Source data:
-- Opening Marker --

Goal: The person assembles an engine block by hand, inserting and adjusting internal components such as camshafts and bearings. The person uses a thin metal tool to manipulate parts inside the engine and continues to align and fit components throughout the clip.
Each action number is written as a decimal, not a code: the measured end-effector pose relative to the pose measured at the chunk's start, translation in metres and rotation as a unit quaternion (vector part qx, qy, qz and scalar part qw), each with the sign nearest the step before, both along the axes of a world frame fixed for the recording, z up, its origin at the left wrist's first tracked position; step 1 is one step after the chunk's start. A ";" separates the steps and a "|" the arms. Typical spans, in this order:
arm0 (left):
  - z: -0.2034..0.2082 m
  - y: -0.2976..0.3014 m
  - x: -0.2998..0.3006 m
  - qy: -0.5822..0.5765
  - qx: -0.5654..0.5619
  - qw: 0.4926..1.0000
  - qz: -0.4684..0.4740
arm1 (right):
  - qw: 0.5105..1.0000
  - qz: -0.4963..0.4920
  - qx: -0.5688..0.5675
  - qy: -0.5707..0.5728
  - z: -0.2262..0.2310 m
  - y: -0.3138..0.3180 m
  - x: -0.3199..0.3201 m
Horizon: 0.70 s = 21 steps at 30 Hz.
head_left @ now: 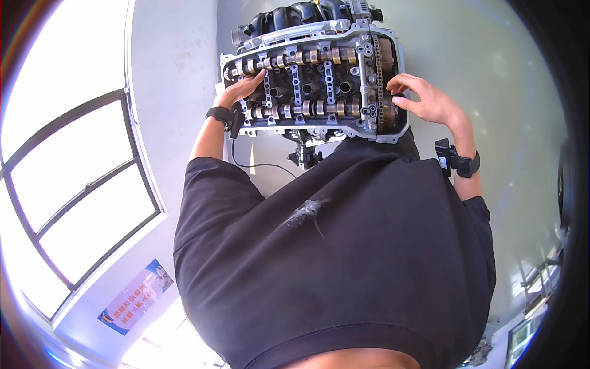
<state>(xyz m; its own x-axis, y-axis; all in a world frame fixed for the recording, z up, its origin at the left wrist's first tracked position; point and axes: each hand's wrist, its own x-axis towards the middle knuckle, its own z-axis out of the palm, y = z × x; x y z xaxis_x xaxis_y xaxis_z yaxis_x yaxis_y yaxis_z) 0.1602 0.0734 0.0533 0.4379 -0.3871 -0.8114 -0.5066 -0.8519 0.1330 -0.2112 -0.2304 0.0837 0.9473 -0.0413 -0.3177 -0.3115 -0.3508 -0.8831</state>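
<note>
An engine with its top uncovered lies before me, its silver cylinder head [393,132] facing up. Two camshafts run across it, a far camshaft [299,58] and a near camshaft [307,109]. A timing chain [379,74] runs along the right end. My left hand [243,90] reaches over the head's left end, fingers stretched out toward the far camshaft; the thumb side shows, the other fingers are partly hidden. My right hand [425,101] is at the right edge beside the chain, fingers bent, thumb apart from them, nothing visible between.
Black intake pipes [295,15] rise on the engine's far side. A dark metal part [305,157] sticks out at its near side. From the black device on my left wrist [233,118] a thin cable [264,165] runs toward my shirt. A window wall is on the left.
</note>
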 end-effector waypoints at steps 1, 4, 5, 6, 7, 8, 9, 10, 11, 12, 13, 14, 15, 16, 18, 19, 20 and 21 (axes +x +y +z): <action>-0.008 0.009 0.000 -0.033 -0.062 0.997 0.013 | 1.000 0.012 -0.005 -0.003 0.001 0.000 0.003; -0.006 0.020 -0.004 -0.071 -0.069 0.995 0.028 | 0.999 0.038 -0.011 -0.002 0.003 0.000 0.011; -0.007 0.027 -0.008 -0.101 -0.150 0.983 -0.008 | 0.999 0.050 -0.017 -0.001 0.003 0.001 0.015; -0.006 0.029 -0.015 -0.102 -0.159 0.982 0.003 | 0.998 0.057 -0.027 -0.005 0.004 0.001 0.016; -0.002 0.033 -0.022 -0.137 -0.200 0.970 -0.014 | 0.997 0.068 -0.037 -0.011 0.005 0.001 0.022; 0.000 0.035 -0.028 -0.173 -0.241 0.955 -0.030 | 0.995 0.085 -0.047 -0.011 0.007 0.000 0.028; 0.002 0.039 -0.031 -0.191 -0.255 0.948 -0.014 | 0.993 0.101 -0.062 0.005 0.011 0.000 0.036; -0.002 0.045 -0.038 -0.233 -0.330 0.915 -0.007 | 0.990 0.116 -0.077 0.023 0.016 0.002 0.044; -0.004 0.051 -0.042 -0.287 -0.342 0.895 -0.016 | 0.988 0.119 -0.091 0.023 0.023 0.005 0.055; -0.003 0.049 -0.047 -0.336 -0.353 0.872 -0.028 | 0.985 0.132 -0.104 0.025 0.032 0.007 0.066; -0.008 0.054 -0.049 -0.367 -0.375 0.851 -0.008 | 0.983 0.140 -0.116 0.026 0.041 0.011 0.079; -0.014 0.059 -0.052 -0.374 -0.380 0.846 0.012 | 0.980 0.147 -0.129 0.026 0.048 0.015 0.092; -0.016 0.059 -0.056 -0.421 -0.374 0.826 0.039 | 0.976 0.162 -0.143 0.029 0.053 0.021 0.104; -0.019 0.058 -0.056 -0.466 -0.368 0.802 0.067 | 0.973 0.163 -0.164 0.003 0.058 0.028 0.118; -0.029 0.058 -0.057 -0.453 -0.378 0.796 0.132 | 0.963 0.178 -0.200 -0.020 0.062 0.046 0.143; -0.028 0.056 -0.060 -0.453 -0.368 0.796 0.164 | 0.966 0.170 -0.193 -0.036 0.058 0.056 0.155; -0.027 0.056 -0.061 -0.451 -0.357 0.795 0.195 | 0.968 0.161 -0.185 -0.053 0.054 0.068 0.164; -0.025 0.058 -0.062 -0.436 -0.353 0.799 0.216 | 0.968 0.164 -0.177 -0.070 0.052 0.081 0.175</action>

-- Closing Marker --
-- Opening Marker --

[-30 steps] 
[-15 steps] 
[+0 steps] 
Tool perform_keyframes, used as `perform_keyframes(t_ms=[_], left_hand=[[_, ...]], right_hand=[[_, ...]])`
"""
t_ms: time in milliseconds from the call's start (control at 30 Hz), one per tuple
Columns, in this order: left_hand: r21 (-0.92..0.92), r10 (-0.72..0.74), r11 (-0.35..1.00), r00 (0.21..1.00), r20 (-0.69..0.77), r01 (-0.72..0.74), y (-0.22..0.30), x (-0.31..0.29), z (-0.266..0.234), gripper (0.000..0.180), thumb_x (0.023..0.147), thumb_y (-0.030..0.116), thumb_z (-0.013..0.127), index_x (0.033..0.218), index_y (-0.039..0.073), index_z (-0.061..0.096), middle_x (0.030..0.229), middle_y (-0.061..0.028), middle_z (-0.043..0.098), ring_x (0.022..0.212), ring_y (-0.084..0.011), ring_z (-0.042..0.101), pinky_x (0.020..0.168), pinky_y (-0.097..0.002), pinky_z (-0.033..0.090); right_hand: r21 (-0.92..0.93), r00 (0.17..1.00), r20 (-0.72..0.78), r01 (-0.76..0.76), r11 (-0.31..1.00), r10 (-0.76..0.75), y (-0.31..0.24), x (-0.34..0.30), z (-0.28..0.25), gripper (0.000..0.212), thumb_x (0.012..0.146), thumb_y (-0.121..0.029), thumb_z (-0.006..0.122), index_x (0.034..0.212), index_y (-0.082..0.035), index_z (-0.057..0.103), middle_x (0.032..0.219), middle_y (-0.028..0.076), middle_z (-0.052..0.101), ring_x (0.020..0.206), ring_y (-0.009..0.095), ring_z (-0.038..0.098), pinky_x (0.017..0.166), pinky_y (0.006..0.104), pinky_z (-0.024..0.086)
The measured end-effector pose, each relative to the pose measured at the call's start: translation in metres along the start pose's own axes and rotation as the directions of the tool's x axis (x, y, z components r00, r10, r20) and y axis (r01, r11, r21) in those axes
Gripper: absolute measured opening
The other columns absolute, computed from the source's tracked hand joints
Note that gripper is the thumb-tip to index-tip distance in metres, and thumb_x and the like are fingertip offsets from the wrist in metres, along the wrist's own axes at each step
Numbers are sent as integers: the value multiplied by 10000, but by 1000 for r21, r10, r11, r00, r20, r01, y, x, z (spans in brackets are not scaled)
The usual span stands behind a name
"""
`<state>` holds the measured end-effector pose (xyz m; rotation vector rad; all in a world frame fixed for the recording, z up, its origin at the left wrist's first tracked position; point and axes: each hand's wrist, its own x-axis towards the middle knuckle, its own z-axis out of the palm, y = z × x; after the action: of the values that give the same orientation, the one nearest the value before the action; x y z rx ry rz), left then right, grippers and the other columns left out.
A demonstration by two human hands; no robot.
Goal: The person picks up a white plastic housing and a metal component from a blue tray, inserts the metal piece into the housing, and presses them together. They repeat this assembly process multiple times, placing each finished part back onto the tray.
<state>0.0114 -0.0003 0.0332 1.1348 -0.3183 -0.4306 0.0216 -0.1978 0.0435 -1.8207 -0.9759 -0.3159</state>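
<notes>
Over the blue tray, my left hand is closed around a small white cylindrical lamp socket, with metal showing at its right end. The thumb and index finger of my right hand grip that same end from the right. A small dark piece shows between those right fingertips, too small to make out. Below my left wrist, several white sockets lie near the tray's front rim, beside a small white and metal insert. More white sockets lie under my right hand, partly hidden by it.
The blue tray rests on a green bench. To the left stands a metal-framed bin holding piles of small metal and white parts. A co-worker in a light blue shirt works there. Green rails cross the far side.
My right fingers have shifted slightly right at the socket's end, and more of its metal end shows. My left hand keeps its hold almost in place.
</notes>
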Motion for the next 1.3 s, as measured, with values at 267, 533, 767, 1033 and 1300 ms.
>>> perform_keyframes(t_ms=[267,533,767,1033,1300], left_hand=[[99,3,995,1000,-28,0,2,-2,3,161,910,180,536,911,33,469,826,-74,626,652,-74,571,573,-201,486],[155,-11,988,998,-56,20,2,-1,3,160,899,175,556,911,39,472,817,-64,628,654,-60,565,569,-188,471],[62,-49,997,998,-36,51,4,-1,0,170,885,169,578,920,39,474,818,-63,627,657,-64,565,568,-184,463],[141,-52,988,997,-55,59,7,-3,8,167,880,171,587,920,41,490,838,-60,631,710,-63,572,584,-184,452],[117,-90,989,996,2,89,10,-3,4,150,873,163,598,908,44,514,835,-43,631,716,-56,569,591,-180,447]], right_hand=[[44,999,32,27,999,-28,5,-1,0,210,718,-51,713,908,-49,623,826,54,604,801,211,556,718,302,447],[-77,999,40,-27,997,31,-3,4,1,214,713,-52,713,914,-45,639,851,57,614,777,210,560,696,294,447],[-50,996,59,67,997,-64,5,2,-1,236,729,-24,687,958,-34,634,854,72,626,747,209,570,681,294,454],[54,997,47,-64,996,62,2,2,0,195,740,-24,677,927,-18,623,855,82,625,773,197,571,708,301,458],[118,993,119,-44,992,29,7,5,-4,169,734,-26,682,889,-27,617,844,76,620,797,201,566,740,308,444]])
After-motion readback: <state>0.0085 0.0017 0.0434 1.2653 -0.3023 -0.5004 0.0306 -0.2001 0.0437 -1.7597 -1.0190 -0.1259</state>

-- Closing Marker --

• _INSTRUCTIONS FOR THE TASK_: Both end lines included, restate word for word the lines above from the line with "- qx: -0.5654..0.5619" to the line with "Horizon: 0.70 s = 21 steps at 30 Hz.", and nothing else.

• _OUTPUT OF THE EXERCISE_:
  - qx: -0.5654..0.5619
  - qw: 0.4926..1.0000
  - qz: -0.4684..0.4740
arm1 (right):
  - qw: 0.5105..1.0000
  - qz: -0.4963..0.4920
  - qx: -0.5688..0.5675
  - qy: -0.5707..0.5728
  - z: -0.2262..0.2310 m
  - y: -0.3138..0.3180 m
  - x: -0.3199..0.3201 m
Horizon: 0.70 s = 21 steps at 30 Hz.

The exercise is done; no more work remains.